**Required action**
Go through the records, and copy each line in which the string "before" is present.

─── Records ───

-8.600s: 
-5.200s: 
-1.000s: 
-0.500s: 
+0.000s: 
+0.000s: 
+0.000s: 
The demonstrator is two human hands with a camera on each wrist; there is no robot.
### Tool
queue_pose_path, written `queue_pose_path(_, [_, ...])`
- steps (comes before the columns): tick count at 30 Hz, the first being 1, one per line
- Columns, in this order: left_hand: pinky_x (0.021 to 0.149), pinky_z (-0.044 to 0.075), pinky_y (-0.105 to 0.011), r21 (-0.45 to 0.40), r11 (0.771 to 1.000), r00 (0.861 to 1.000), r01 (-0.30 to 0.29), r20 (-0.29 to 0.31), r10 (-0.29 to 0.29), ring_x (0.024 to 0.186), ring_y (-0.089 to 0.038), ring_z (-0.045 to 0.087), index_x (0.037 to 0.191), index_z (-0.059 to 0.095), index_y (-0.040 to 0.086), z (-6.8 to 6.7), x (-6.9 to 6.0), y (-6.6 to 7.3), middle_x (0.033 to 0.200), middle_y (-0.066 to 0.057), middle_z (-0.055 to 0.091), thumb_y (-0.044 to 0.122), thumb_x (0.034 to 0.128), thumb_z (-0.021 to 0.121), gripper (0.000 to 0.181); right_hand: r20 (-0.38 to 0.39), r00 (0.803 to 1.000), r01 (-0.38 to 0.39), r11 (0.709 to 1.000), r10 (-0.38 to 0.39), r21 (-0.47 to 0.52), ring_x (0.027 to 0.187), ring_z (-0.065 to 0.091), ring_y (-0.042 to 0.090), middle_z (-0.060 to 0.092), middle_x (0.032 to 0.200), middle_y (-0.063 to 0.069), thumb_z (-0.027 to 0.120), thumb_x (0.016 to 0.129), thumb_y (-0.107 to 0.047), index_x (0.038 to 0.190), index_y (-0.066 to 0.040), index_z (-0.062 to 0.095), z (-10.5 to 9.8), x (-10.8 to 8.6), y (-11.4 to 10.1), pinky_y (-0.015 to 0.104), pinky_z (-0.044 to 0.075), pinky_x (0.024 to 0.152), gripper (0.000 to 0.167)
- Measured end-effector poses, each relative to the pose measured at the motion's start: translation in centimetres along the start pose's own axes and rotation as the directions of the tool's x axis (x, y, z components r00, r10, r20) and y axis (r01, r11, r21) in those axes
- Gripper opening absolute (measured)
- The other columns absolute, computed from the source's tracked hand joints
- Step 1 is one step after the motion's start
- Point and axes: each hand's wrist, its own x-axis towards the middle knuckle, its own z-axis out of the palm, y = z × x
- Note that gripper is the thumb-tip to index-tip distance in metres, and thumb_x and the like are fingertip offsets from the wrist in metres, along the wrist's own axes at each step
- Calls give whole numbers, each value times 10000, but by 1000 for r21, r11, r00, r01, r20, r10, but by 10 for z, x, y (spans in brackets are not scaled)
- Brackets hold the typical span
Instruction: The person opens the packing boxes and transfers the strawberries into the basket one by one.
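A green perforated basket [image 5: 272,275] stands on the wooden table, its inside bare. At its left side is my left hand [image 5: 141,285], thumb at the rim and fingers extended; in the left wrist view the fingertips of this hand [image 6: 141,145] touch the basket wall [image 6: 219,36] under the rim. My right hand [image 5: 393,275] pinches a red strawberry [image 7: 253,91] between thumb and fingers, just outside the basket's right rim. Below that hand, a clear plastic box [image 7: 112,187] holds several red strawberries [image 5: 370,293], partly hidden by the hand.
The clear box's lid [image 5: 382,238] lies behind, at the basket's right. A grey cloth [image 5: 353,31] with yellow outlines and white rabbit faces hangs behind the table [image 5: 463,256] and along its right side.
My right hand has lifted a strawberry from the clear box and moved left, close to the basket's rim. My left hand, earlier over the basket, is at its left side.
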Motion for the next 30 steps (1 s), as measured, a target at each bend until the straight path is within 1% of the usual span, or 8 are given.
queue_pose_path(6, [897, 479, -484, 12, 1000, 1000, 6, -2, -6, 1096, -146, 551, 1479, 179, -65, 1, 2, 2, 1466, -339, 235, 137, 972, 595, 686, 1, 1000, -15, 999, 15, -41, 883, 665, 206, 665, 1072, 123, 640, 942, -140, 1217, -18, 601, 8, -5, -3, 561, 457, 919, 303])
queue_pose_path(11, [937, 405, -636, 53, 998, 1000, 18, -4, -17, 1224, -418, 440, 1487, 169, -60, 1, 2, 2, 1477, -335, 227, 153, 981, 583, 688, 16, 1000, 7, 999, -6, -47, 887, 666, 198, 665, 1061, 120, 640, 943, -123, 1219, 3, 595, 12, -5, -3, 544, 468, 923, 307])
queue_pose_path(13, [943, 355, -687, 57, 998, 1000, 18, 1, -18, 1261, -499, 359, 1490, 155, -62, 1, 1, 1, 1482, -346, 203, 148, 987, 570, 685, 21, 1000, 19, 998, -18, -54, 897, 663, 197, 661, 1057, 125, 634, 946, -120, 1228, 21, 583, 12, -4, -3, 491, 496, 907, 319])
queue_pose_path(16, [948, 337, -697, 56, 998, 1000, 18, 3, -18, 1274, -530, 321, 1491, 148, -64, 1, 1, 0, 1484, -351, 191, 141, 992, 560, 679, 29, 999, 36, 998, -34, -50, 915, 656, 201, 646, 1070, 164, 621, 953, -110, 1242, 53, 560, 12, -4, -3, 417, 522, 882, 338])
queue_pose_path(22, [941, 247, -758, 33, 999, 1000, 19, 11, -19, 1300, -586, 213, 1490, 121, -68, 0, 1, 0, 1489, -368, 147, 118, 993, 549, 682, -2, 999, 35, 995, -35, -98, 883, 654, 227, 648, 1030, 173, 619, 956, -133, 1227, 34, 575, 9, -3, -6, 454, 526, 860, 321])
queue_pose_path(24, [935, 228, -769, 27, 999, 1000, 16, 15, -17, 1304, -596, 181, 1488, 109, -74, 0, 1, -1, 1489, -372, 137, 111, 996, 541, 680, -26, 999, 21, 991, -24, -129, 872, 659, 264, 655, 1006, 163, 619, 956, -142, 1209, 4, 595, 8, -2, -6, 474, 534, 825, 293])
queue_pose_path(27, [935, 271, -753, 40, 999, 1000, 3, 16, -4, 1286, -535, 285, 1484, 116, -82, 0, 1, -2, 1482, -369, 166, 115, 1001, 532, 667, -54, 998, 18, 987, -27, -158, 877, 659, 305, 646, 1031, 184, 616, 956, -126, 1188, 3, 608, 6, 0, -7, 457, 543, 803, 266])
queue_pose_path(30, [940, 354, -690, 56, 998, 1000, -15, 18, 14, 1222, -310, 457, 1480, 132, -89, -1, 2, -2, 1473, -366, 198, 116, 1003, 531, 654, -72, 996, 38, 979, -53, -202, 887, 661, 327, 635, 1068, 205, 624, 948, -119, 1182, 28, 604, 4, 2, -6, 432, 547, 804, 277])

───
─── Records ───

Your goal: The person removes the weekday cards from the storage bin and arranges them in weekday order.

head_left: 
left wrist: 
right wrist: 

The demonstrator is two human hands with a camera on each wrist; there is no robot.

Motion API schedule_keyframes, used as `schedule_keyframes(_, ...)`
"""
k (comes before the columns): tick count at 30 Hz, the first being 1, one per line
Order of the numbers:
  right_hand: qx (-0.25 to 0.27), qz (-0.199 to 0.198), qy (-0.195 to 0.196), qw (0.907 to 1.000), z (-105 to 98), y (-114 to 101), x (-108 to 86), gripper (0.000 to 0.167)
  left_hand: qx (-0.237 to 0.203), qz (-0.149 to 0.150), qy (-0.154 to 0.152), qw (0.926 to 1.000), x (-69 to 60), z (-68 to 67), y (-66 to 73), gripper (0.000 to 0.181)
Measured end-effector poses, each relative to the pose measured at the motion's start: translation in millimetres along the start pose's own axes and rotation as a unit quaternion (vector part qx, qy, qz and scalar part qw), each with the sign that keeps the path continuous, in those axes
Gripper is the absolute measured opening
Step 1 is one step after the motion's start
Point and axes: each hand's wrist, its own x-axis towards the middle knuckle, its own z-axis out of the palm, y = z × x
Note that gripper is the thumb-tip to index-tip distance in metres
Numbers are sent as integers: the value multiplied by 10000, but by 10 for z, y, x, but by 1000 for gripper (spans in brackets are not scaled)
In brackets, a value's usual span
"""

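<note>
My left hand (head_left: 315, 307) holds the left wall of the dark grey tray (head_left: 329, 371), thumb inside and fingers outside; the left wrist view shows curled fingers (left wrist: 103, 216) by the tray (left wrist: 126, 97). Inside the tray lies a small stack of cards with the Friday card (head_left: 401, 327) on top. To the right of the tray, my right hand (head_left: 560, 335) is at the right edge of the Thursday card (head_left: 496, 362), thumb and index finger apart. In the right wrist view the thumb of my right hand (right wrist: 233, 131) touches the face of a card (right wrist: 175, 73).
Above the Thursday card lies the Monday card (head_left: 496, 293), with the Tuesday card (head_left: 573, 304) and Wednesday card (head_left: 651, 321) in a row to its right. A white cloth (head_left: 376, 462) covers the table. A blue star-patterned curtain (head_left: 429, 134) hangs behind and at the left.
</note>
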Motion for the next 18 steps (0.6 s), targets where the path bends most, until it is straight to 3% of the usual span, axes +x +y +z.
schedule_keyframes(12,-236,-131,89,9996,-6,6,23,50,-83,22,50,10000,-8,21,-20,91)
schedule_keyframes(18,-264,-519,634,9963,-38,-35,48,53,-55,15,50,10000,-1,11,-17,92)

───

**Response for this exercise**
- steps (comes before the columns): tick count at 30 Hz, the first being 1, one per line
k (comes before the columns): tick count at 30 Hz, the first being 1, one per line

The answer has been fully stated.